Saturday, January 5, 2013

White House Petition Pushes For Trillion-Dollar Platinum Coin:Huffington Post



Thanks to a quirky law, the government can mint a platinum coin worth any amount. It then can deposit it at the Federal Reserve to pay off $1 trillion in debt, which would swing the government far below its debt limit. There are questions aboutwhether this really would be legal or constitutional though.

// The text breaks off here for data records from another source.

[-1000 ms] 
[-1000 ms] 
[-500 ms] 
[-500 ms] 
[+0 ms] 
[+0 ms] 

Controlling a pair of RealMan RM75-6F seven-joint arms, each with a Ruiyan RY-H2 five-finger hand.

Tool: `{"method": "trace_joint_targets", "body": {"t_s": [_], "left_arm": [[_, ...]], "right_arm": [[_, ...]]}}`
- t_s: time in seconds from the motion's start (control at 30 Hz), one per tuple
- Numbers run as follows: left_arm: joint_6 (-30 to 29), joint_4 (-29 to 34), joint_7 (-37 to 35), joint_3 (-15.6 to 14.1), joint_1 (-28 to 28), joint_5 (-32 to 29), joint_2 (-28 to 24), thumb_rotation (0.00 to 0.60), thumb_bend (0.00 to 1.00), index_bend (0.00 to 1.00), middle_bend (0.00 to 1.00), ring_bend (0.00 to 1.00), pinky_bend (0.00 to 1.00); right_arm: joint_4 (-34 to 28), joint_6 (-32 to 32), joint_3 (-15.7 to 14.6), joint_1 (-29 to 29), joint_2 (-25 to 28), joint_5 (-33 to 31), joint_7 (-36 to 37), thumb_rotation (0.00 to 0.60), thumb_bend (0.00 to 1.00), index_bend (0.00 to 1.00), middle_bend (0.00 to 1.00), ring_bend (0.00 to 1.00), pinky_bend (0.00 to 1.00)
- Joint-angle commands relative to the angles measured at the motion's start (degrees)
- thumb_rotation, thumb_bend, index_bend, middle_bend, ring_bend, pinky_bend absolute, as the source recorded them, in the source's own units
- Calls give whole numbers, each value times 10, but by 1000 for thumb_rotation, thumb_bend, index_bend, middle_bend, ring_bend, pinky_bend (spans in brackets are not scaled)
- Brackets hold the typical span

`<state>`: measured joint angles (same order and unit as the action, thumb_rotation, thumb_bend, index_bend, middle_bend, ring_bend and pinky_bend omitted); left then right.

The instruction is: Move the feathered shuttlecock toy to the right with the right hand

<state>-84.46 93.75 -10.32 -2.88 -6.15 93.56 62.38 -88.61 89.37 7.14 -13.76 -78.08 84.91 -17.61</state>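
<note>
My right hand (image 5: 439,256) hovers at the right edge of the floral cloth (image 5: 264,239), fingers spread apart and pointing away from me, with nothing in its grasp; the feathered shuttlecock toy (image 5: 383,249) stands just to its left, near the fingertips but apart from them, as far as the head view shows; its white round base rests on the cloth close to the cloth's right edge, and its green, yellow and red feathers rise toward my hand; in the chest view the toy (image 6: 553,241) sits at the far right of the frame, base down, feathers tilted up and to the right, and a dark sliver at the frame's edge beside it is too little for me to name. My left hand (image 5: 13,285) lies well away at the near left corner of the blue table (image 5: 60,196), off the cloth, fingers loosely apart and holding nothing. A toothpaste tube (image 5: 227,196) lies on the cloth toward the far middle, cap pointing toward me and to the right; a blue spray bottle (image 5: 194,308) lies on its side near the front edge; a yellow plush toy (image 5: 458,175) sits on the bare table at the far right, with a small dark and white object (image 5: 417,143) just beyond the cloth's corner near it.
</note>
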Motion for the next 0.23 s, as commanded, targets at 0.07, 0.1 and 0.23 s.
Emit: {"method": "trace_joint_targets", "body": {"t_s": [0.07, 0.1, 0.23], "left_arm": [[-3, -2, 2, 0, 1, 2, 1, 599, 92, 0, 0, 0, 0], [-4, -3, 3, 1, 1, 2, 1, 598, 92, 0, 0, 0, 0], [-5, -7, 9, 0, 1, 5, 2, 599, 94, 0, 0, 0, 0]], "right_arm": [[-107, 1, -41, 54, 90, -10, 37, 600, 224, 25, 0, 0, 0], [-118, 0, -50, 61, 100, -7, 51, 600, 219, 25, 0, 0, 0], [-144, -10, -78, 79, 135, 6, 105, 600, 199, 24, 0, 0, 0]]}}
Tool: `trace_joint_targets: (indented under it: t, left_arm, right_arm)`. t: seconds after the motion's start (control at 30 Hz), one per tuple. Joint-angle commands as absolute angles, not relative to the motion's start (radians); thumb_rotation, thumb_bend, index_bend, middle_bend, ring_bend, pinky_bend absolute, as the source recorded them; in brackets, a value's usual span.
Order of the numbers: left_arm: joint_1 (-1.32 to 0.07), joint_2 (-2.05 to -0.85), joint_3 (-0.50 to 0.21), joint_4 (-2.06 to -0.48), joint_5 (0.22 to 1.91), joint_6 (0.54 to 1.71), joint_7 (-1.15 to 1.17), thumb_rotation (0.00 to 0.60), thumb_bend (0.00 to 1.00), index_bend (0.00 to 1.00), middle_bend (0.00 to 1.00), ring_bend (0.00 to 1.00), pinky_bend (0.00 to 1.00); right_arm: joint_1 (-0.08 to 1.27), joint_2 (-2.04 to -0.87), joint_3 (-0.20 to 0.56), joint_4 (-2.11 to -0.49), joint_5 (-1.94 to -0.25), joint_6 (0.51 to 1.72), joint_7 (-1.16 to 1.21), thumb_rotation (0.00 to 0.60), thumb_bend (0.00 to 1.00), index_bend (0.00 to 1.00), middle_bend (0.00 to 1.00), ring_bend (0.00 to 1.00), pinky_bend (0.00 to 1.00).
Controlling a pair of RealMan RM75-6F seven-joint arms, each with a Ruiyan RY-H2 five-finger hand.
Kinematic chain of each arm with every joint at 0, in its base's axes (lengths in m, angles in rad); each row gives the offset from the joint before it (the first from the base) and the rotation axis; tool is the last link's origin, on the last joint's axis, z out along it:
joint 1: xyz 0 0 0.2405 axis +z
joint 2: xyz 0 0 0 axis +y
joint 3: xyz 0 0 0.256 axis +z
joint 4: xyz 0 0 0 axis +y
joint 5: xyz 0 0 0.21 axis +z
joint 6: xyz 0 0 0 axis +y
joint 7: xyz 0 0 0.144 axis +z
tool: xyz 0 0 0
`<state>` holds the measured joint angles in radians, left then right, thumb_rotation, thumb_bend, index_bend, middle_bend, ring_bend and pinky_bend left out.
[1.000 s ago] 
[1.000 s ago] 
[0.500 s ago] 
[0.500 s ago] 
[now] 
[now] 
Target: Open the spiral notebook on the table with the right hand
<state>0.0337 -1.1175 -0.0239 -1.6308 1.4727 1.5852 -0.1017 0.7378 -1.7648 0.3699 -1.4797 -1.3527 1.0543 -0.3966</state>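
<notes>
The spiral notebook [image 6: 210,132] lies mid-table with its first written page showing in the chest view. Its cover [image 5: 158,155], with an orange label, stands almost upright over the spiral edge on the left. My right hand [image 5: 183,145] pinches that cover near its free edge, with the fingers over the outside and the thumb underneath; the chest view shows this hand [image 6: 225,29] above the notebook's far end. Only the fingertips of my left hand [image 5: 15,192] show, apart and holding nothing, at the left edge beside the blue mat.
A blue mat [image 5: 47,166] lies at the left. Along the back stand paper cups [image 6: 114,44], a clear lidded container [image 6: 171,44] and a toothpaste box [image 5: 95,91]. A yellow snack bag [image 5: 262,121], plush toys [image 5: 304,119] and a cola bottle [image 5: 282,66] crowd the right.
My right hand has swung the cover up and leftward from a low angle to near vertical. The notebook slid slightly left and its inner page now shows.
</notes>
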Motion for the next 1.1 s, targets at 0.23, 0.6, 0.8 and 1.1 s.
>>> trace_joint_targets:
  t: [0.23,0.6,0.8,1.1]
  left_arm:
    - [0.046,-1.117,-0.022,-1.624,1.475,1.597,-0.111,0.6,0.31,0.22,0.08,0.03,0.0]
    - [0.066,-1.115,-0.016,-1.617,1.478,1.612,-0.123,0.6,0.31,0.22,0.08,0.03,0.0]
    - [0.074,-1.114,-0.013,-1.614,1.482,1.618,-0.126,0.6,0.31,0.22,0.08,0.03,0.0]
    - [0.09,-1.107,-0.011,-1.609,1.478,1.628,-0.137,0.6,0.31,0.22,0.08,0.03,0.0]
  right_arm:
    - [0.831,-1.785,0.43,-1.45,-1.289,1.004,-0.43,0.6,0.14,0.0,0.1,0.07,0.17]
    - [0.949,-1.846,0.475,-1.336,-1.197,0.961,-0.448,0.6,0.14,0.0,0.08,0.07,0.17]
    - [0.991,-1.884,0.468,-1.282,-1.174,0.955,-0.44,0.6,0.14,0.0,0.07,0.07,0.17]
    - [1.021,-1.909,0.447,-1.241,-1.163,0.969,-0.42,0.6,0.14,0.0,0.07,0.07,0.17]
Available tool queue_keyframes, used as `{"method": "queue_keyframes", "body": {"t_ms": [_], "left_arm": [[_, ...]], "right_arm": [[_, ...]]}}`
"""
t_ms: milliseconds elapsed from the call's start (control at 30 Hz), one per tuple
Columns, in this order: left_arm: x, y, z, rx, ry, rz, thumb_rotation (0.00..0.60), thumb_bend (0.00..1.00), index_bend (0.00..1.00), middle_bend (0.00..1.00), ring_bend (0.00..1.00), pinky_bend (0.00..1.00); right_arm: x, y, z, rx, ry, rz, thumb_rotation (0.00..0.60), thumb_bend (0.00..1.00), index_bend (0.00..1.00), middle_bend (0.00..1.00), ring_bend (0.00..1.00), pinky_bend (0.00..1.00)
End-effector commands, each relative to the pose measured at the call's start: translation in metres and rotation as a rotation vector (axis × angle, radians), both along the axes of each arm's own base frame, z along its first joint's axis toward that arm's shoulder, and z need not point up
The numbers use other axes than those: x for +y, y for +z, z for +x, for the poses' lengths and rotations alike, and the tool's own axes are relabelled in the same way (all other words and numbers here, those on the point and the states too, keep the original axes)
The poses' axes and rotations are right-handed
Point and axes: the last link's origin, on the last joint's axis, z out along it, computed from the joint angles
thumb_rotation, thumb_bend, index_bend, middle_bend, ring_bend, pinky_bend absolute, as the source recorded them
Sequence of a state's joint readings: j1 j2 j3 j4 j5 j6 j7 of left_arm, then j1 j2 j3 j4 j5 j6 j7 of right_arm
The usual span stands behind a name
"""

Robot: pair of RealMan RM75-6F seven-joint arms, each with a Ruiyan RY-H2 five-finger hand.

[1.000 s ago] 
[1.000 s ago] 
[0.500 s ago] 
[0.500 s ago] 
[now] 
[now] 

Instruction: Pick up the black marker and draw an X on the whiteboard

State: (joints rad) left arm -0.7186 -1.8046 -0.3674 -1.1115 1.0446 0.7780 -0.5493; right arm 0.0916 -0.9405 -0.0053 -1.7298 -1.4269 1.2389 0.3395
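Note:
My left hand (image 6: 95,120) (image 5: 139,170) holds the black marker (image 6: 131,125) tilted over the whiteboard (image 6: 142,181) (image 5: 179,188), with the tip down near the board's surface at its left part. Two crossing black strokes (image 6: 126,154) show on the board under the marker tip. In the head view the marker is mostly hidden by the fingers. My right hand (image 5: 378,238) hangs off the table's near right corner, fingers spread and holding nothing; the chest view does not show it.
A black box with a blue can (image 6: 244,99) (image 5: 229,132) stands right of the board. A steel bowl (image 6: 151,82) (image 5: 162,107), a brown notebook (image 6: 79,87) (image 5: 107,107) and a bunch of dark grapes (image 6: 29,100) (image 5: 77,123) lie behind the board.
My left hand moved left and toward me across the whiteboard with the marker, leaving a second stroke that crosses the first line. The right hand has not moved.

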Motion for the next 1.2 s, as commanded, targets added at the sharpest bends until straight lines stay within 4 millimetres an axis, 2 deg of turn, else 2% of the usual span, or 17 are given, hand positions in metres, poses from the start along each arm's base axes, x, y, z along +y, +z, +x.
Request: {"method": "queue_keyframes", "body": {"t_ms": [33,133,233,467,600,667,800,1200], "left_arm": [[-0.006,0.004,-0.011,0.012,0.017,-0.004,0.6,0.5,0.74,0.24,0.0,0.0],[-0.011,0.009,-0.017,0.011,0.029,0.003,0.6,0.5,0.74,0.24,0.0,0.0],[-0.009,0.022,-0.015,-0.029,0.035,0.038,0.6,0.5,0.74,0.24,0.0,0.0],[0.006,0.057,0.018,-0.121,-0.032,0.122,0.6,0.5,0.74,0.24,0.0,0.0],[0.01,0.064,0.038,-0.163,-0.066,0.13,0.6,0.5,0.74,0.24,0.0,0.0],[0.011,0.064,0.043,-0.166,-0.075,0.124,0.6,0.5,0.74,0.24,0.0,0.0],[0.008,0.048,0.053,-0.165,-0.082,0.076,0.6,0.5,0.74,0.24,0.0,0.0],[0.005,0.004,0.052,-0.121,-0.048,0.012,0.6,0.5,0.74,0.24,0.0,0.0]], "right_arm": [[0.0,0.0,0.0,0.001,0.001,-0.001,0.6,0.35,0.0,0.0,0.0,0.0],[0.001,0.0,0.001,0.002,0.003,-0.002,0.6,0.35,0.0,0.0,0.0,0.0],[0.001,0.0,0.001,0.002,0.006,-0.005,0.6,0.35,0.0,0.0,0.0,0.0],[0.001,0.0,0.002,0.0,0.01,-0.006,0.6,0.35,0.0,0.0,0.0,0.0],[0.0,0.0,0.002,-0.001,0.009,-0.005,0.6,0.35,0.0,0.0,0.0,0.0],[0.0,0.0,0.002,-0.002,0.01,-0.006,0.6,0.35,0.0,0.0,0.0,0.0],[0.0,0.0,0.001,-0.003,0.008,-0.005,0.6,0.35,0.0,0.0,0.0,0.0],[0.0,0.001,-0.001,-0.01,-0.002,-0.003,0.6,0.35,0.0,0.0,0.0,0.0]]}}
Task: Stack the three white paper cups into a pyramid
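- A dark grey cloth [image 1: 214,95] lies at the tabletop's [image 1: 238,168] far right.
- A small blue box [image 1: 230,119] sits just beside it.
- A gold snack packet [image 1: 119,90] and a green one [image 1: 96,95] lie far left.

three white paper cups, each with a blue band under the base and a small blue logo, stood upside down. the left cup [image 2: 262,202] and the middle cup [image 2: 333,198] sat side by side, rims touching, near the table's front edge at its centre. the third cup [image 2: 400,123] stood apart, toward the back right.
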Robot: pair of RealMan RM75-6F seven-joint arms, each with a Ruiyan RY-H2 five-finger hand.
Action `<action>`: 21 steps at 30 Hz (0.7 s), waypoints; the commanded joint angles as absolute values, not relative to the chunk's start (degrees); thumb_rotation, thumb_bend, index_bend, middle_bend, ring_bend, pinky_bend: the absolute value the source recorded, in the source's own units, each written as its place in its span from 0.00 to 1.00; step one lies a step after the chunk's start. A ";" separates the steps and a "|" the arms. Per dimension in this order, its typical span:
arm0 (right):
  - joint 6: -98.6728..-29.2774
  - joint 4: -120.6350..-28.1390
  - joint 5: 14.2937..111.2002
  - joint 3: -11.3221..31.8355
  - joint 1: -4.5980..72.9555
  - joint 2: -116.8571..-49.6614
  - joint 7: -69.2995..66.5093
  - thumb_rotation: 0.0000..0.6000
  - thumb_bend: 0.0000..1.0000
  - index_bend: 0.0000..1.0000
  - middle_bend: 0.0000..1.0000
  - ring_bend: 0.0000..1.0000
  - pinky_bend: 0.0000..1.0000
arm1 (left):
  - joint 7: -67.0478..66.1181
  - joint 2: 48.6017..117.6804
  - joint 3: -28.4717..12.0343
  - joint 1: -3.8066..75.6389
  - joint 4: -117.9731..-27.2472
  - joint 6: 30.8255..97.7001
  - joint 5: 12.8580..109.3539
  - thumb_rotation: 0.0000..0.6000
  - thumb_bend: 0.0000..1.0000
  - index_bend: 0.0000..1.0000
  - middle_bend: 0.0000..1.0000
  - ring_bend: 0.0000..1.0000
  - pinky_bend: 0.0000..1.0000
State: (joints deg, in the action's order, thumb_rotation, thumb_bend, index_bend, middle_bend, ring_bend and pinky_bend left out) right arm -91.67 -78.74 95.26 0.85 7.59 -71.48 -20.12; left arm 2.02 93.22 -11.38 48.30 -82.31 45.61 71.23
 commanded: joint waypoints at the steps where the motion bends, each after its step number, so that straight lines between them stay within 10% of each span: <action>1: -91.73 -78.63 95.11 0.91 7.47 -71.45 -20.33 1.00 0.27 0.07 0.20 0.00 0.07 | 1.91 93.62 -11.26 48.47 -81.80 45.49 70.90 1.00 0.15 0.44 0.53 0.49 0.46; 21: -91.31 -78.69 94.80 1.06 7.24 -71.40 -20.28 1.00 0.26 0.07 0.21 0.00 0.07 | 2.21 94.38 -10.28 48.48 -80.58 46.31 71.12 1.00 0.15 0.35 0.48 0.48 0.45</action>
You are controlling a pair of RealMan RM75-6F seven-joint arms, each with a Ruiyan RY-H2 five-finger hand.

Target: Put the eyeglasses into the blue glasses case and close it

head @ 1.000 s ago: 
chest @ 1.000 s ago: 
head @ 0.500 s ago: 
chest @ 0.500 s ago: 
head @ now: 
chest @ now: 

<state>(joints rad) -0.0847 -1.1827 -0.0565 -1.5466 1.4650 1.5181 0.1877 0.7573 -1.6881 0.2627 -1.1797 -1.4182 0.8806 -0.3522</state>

There's a push to have the president create a special weapon to avert another debt ceiling crisis. That special weapon is a trillion-dollar platinum coin, and it's a proposition the Obama administration may be forced to soon consider.
The movement is gaining steam, and the latest indication is a new White House petition calling for the measure. Created on Thursday, the petition already has gained 2,067 signatures as of 1:17 p.m. Friday. Any petition that garners 25,000 signaturesrequires a White House response. From the petition:
With the creation and Treasury deposit of a new platinum coin with a value of $1 trillion US Dollars, we would avert the absurd-yet-imminent debt ceiling faceoff in Congress in two quick and simple steps! While this may seem like an unnecessarily extreme measure, it is no more absurd than playing political football with the US -- and global -- economy at stake.
Thanks to a quirky law, the government can mint a platinum coin worth any amount. It then can deposit it at the Federal Reserve to pay off $1 trillion in debt, which would swing the government far below its debt limit. There are questions aboutwhether this really would be legal or constitutional though.
Supporters argue this is the only way Obama can avoid cutting Social Security and other social insurance programs. Congressional Republicans, including Senate Minority Leader Mitch McConnell, have demanded spending cuts in exchange for raising the debt ceiling, which the government technically has hit already. The Treasury Department now is taking special measures to prevent default, measures that can last only until around February.
Not raising the debt limit would have catastrophic consequences. It would force the U.S. government to default on its debt by preventing it from borrowing to pay its existing bills. It could even cause a financial crisis, market crash and recession, since so many investments hinge on the bet that the U.S. is unlikely to default.
But the coin idea is problematic to some, who warn that it could be a slippery slope toward hyperinflation, since the government would have created new money specifically to finance borrowing.